As an inferior tribunal, however, we are bound by the Court’s decisions no matter how much unwelcome complexity they produce. I therefore concur in the majority opinion.

.The Court established no such rule, of course, for cases concerning entities endowed by the federal government with the capacity to sue and be sued. See, e.g., Larson v. Domestic & Foreign Commerce Corp., 337 U.S. 682, 705, 69 S.Ct. 1457, 93 L.Ed. 1628 (1949) (noting that Congress had provided for amenability to suit by different means, in some cases "entrust[ing] the business of the Government to agencies which may contract in their own names and which are subject to suit in their own names,” and in others "per-mitt[ing] suits for damages ... in the Court of Claims”); Reconstruction Fin. Corp. v. J.G. Menihan Corp., 312 U.S. 81, 83, 61 S.Ct. 485, 85 L.Ed. 595 (1941); Fed. Hous. Admin. v. Burr, 309 U.S. 242, 245, 60 S.Ct. 488, 84 L.Ed. 724 (1940); Keifer & Keifer v. Reconstruction Fin. Corp., 306 U.S. 381, 389, 59 S.Ct. 516, 83 L.Ed. 784 (1939). Since then the rule has become somewhat more confused, see Galvan v. Fed. Prison Indus., Inc., 199 F.3d 461, 466-67 (D.C.Cir.1999) (noting changes to the doctrine), but an applicable sue-and-be-sued provision remains fully effective, see FDIC v. Meyer, 510 U.S. 471, 475, 114 S.Ct. 996, 127 L.Ed.2d 308 (1994).

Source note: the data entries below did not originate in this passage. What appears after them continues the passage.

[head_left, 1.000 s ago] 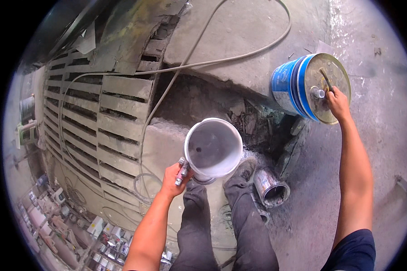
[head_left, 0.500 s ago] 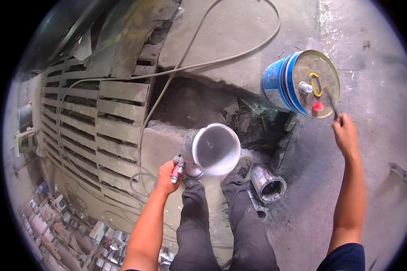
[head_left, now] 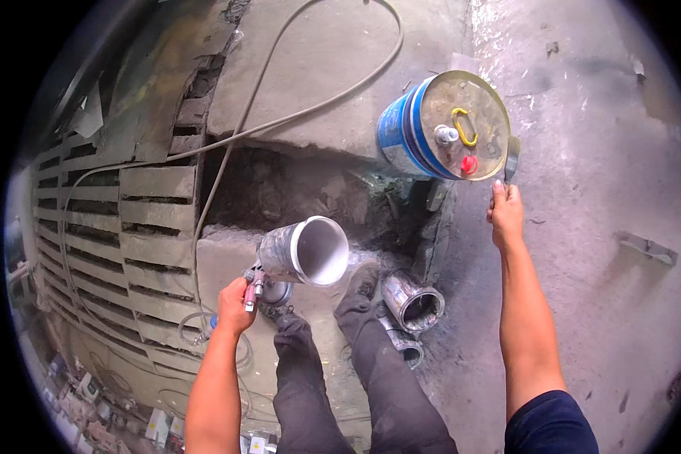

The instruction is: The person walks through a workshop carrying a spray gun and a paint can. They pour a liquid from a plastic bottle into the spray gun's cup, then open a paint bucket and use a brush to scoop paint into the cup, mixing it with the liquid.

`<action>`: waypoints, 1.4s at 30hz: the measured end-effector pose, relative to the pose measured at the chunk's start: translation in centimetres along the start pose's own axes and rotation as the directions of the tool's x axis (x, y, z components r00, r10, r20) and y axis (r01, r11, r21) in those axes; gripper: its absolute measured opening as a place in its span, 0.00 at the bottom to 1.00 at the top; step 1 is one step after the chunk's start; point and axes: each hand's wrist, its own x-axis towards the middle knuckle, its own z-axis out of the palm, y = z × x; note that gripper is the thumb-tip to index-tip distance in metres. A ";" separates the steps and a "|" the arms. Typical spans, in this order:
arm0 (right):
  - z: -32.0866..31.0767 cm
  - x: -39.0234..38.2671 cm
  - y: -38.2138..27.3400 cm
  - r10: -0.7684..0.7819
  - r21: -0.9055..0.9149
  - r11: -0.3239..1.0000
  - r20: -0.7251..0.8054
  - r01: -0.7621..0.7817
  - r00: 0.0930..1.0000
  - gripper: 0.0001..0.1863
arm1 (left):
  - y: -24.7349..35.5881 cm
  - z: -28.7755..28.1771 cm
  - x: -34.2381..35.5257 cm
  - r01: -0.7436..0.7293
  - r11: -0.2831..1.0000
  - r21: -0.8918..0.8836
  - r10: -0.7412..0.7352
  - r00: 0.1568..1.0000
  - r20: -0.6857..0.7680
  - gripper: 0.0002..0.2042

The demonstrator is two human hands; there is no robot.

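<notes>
Brush point(head_left: 512, 160) is gripped in right hand point(head_left: 507, 210) beside drum point(head_left: 439, 110); fitting point(head_left: 254, 292) of tilted pot point(head_left: 278, 256) is grasped in left hand point(head_left: 235, 307), steadiness required.

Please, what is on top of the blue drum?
On its lid I see a yellow handle, a white spout and a red cap. What the drum holds is covered.

This looks like a workshop, shown by the stained concrete floor point(head_left: 575, 197), blue drum point(head_left: 440, 108), smeared cans point(head_left: 398, 292), brush point(head_left: 513, 157) and hose point(head_left: 237, 136).
</notes>
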 end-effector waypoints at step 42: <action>6.8 -16.8 -8.9 -0.363 -0.116 0.445 0.883 0.888 0.298 0.08 | -1.4 -0.4 0.8 -0.087 0.974 0.209 0.103 0.993 -0.065 0.05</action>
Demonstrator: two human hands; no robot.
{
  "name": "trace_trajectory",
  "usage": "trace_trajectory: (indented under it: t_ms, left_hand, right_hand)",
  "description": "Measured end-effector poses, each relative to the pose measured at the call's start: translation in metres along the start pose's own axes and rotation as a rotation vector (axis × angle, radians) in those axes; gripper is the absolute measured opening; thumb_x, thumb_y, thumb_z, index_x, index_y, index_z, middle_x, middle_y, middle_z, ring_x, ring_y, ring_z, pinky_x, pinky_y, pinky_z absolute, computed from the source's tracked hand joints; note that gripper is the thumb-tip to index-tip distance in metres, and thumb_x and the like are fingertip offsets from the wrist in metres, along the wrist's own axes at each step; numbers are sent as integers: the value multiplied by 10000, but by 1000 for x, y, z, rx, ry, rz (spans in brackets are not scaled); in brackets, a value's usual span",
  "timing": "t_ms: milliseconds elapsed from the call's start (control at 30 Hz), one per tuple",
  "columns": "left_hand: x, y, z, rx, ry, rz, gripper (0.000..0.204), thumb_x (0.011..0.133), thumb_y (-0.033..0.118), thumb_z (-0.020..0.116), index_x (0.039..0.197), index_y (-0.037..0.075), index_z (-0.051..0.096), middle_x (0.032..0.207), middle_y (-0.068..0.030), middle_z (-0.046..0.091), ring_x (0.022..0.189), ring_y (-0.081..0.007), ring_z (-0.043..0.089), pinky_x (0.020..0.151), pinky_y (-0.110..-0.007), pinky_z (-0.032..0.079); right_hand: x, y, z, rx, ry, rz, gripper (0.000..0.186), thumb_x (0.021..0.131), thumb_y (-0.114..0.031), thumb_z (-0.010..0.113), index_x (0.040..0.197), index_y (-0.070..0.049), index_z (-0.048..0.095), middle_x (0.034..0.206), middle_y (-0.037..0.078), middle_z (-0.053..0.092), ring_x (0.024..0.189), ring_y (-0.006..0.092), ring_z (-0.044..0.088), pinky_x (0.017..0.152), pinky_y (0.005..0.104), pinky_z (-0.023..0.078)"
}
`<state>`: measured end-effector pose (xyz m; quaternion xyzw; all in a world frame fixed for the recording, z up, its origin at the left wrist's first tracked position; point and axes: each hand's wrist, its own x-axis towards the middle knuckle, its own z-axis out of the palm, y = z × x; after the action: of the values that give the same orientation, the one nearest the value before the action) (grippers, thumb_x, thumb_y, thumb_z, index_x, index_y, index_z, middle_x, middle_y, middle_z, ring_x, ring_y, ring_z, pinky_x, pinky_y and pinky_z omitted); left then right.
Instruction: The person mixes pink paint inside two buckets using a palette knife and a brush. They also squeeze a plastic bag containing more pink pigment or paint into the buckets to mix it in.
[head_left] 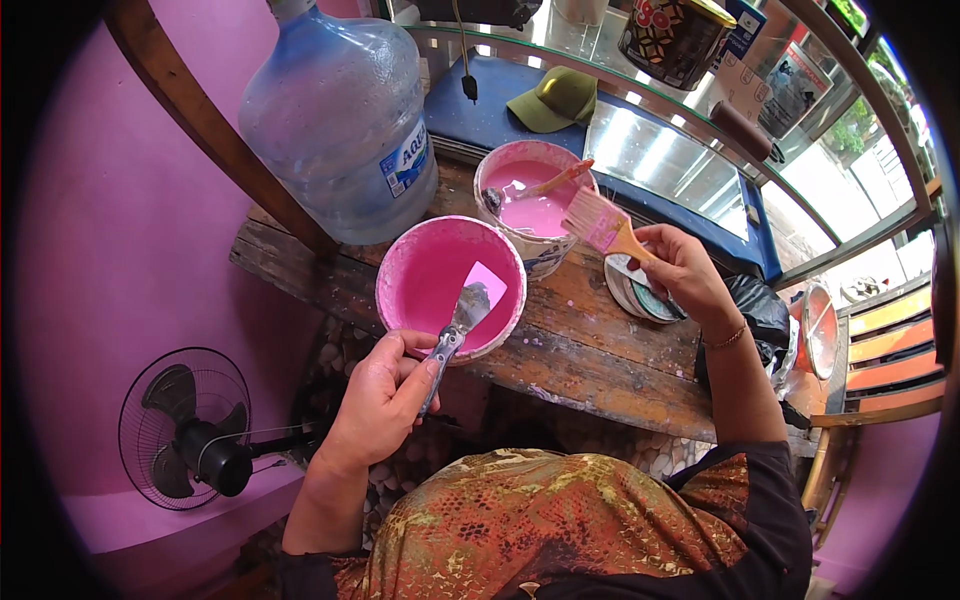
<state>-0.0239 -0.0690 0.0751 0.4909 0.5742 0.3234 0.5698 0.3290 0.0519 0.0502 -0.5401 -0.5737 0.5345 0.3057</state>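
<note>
Left hand (385, 395) closed around the metal handle of a putty knife (460, 325), thumb along the top, blade tipped forward and down into the near pink bucket (450, 285). Blade coated in pale pink at its tip, resting against the inner wall: an angle suited to scraping paint off the side, not to lifting. Bucket nearly empty, only a film of deep pink on walls and floor, seated at the front edge of the worn wooden table (590, 350), close enough for a bent elbow.

Right hand (680, 270) pinched on the wooden handle of a flat paintbrush (600, 225), fingers near the ferrule for control, bristles pink-stained and hovering just beside the rim of the second bucket (530, 205). Held level, apparently so that nothing drips on the boards. Second bucket behind and to the right of the first, almost touching it, filled with lighter pink paint, a wooden stick (555, 182) leaning in it against the rim.

Round tin lids (635, 290) stacked under the right wrist. Large blue water jug (335, 120) standing at the back left of the table. Green cap (555, 98) lying on the blue cloth of the glass counter (680, 160) beyond. Black floor fan (190, 430) below left, against the pink wall.
</note>
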Motion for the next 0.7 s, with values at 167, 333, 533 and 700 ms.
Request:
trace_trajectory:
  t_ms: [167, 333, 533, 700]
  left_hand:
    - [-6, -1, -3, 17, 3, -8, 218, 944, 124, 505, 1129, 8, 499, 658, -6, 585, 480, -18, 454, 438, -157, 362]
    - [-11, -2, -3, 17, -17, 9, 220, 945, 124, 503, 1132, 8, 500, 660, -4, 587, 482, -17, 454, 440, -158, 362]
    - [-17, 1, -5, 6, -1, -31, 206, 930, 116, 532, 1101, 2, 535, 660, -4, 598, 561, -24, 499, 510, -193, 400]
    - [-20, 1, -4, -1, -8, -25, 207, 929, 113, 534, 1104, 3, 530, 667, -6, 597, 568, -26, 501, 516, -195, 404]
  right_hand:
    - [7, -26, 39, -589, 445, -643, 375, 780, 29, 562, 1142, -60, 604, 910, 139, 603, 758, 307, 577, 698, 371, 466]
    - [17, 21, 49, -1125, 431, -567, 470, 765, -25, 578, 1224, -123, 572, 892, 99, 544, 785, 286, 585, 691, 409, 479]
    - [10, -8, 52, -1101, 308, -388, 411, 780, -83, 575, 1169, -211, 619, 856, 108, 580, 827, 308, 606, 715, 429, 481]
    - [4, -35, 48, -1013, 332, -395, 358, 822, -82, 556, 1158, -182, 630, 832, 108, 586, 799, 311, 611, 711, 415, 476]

. Ford Motor had concerned a special authorization of tax refund suits against the Indiana Department of the Treasury. See 323 U.S. at 465 & n. 8, 65 S.Ct. 347.

. Mt. Healthy thus created a divergence in the treatment of state and federal entities. Federal ones are generally governed by the previous doctrine, see supra note 1, while a wholly separate principle applies to state entities.